Singh had said in April during a conference call about Q1 earnings that Revvity was cutting costs through a series of restructuring measures involving company operations, logistics, and vendors and the firm was realigning the management of some of its businesses.
On Monday, the firm reported that it had cut its R&D spending about 7 percent year over year to $49.1 million from $53.0 million. It also cut its SG&A expenses 5 percent to $237.5 million compared to $250.2 million a year ago.
Revvity reported net income of $94.4 million, or $.77 per share, compared to $9.5 million, or $.08 per share, a year ago. The company reported adjusted EPS of $1.28 for the recently completed quarter compared to analysts' consensus estimate of $1.13 per share.
Revvity ended the quarter with $1.23 billion in cash and cash equivalents.
The company also lowered its full-year revenue guidance but simultaneously raised its estimated earnings per share. It expects revenues in the range of $2.75 billion to $2.77 billion compared to the previous guidance of between $2.77 billion to $2.79 billion.
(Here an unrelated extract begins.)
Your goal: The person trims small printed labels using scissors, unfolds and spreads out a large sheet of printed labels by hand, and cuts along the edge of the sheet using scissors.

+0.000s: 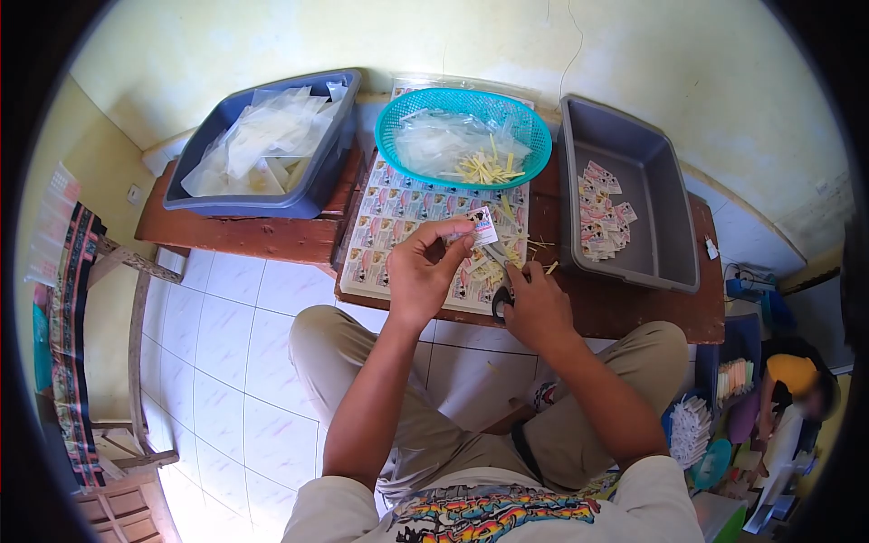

The firm said that the change reflects changes in currency exchange rates and assumes no organic growth to 1 percent organic growth.
Full-year EPS is expected to be in the range of $4.83 to $4.87 for the year compared to previous guidance of $4.70 to $4.80.
Singh said that Revvity, formerly PerkinElmer, launched into weakened markets when it emerged in 2023 as a life sciences and diagnostics business following the divestiture of its applied, food, and enterprise services businesses to New Mountain Capital.
"Imagine what the strength of the portfolio will be when the markets turn around," he said.
In Monday afternoon trading on the New York Stock Exchange, Revvity shares were up 3 percent at $124.14.